- [Exercise objective]
A word-for-word copy of the following listing is needed. Leave out its images.
------------------------
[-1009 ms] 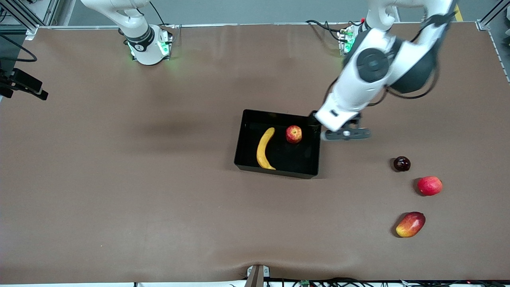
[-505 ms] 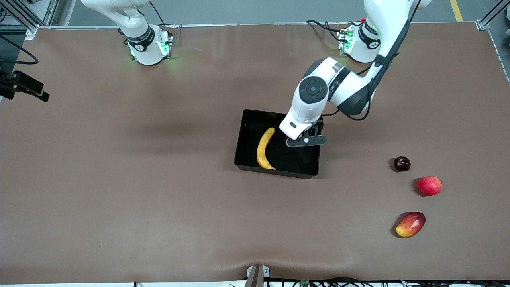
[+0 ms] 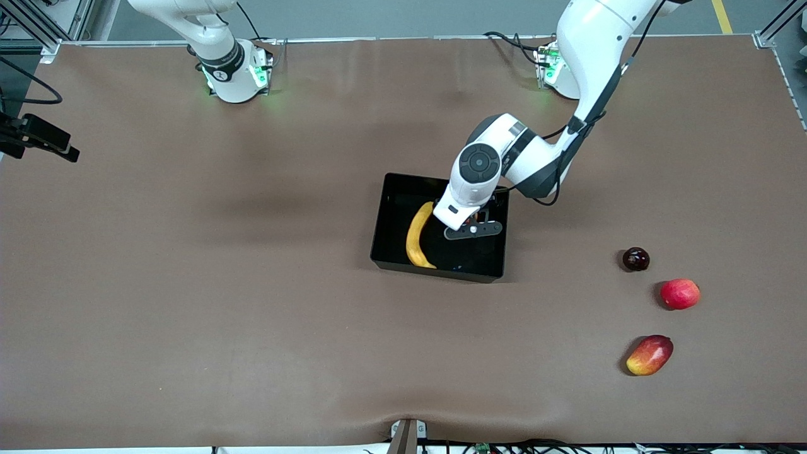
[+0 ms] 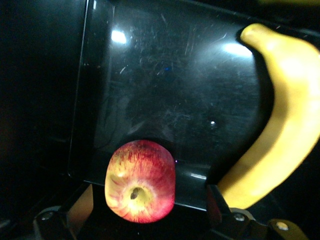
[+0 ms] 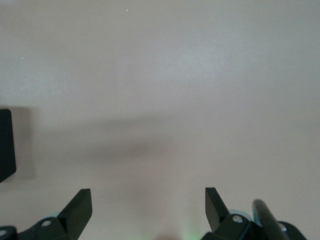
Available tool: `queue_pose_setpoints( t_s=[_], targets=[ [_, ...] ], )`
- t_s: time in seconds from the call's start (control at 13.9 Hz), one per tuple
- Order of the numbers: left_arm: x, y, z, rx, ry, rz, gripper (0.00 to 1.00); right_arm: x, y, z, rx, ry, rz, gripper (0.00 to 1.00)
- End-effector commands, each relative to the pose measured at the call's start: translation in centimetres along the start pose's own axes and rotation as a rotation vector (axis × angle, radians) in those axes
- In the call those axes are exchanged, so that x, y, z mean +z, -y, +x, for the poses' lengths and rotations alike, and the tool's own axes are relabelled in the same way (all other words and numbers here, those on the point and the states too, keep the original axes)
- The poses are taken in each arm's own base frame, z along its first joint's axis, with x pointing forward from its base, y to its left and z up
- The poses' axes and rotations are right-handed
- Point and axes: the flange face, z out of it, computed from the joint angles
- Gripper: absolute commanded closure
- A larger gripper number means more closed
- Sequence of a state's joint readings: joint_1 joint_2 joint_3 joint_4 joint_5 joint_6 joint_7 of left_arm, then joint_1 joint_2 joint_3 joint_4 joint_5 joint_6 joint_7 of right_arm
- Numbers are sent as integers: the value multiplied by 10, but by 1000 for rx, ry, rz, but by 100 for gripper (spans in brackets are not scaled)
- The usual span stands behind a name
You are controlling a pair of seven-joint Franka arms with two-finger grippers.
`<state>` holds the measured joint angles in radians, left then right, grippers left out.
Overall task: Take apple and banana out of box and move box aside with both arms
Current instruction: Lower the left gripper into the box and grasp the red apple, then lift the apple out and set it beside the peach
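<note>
The black box (image 3: pixel 392 222) sits mid-table. The yellow banana (image 3: pixel 417 238) lies in it, on the side toward the right arm's end. My left gripper (image 3: pixel 473 221) is down inside the box, and its wrist hides the apple from the front view. In the left wrist view the speckled red apple (image 4: pixel 141 181) rests on the box floor (image 4: pixel 165 95) between my open left fingers (image 4: pixel 82 206), which stand clear of it. The banana (image 4: pixel 285 125) lies beside it. My right gripper (image 5: pixel 147 194) is open and empty over bare table; its arm waits near its base.
Toward the left arm's end of the table lie a dark round fruit (image 3: pixel 635 259), a plain red fruit (image 3: pixel 680 294) and a red-and-yellow mango (image 3: pixel 649 355), each nearer the camera than the one before. A black device (image 3: pixel 39 136) juts in at the right arm's end.
My left arm has swung from beside the box to over it and come down around the apple, which now is hidden in the front view. The right arm has not moved.
</note>
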<state>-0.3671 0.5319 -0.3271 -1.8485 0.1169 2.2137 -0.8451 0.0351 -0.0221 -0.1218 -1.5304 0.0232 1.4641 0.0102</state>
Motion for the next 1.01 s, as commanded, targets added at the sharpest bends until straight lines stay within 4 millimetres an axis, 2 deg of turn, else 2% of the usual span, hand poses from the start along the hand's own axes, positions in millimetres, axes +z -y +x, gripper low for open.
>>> queue_pose_setpoints(
  t_s=[0.0, 0.07, 0.29, 0.36, 0.43, 0.5, 0.72, 0.86, 0.94],
  targets=[
    [14, 5, -7, -3, -3, 26, 0, -4, -3, 3, -2, -5, -1, 0],
    [20, 7, -9, 11, -6, 44, 2, -4, -3, 3, -2, -5, -1, 0],
    [26, 8, -11, -10, -3, 59, 56, -5, -3, 2, -2, -6, -1, 0],
    [26, 8, -12, -25, -1, 62, 79, -4, -2, 3, -3, -5, -2, 0],
    [17, 6, -12, -31, -10, 62, 100, -4, -3, 3, -2, -5, -1, 0],
    [-2, 8, -12, -35, -18, 72, 100, -4, -3, 3, -2, -5, -1, 0],
    [-93, 15, 3, -65, -63, 86, 100, -4, -3, 3, -2, -5, -1, 0],
    [-156, 30, 28, -72, -85, 77, 100, -2, -3, 4, -2, -2, -2, 0],
    [-180, 49, 45, -62, -87, 73, 100, -2, -3, 4, -2, -2, -2, 0]
  ],
)
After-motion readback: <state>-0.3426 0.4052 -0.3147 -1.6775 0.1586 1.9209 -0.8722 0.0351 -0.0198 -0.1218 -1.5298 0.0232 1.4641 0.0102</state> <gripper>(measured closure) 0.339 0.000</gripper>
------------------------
- [Task output]
[-1009 ms] 
[-505 ms] 
[+0 ms] 
[+0 ms] 
[+0 ms] 
Available tool: `queue_pose_setpoints( t_s=[_], targets=[ [_, ...] ], )`
- t_s: time in seconds from the call's start (control at 13.9 Hz), one per tuple
- Order of the numbers: left_arm: x, y, z, rx, ry, rz, gripper (0.00 to 1.00); right_arm: x, y, z, rx, ry, rz, gripper (0.00 to 1.00)
- End-effector commands, each relative to the pose measured at the call's start: translation in centimetres along the start pose's own axes and rotation as a rotation vector (axis × angle, radians) in those axes
- In the call those axes are exchanged, so that x, y, z mean +z, -y, +x, for the poses' lengths and rotations alike, and the tool's own axes are relabelled in the same way (all other words and numbers here, those on the point and the states too, keep the original axes)
- The poses are taken in each arm's own base frame, z along its first joint's axis, with x pointing forward from its base, y to its left and z up
- The poses' axes and rotations are right-handed
- Point and axes: the flange face, z out of it, computed from the joint angles
- Gripper: absolute commanded closure
- A larger gripper number means more closed
- Sequence of a state's joint readings: joint_1 joint_2 joint_3 joint_4 joint_5 joint_6 joint_7 of left_arm, then joint_1 joint_2 joint_3 joint_4 joint_5 joint_6 joint_7 of right_arm
- Numbers are sent as integers: the value multiplied by 10, but by 1000 for rx, ry, rz, but by 100 for gripper (spans in brackets are not scaled)
- The usual span stands behind a name
You are controlling a pair of seven-joint Franka arms with two-finger grippers.
`<state>` holds the measured joint angles in radians, left then right, grippers left out.
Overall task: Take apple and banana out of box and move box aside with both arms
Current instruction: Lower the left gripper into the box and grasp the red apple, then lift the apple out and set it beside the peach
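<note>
The black box (image 3: pixel 392 222) sits mid-table. The yellow banana (image 3: pixel 417 238) lies in it, on the side toward the right arm's end. My left gripper (image 3: pixel 473 221) is down inside the box, and its wrist hides the apple from the front view. In the left wrist view the speckled red apple (image 4: pixel 141 181) rests on the box floor (image 4: pixel 165 95) between my open left fingers (image 4: pixel 82 206), which stand clear of it. The banana (image 4: pixel 285 125) lies beside it. My right gripper (image 5: pixel 147 194) is open and empty over bare table; its arm waits near its base.
Toward the left arm's end of the table lie a dark round fruit (image 3: pixel 635 259), a plain red fruit (image 3: pixel 680 294) and a red-and-yellow mango (image 3: pixel 649 355), each nearer the camera than the one before. A black device (image 3: pixel 39 136) juts in at the right arm's end.
My left arm has swung from beside the box to over it and come down around the apple, which now is hidden in the front view. The right arm has not moved.
</note>
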<state>-0.3671 0.5319 -0.3271 -1.8485 0.1169 2.2137 -0.8451 0.0351 -0.0221 -0.1218 -1.5304 0.0232 1.4641 0.0102</state>
Motion for the next 1.01 s, as commanded, targets added at the sharpest bends until straight lines stay within 4 millimetres an axis, 2 deg of turn, else 2% of the usual span, hand poses from the start along the hand's own axes, positions in millimetres, axes +z -y +x, gripper low for open.
>>> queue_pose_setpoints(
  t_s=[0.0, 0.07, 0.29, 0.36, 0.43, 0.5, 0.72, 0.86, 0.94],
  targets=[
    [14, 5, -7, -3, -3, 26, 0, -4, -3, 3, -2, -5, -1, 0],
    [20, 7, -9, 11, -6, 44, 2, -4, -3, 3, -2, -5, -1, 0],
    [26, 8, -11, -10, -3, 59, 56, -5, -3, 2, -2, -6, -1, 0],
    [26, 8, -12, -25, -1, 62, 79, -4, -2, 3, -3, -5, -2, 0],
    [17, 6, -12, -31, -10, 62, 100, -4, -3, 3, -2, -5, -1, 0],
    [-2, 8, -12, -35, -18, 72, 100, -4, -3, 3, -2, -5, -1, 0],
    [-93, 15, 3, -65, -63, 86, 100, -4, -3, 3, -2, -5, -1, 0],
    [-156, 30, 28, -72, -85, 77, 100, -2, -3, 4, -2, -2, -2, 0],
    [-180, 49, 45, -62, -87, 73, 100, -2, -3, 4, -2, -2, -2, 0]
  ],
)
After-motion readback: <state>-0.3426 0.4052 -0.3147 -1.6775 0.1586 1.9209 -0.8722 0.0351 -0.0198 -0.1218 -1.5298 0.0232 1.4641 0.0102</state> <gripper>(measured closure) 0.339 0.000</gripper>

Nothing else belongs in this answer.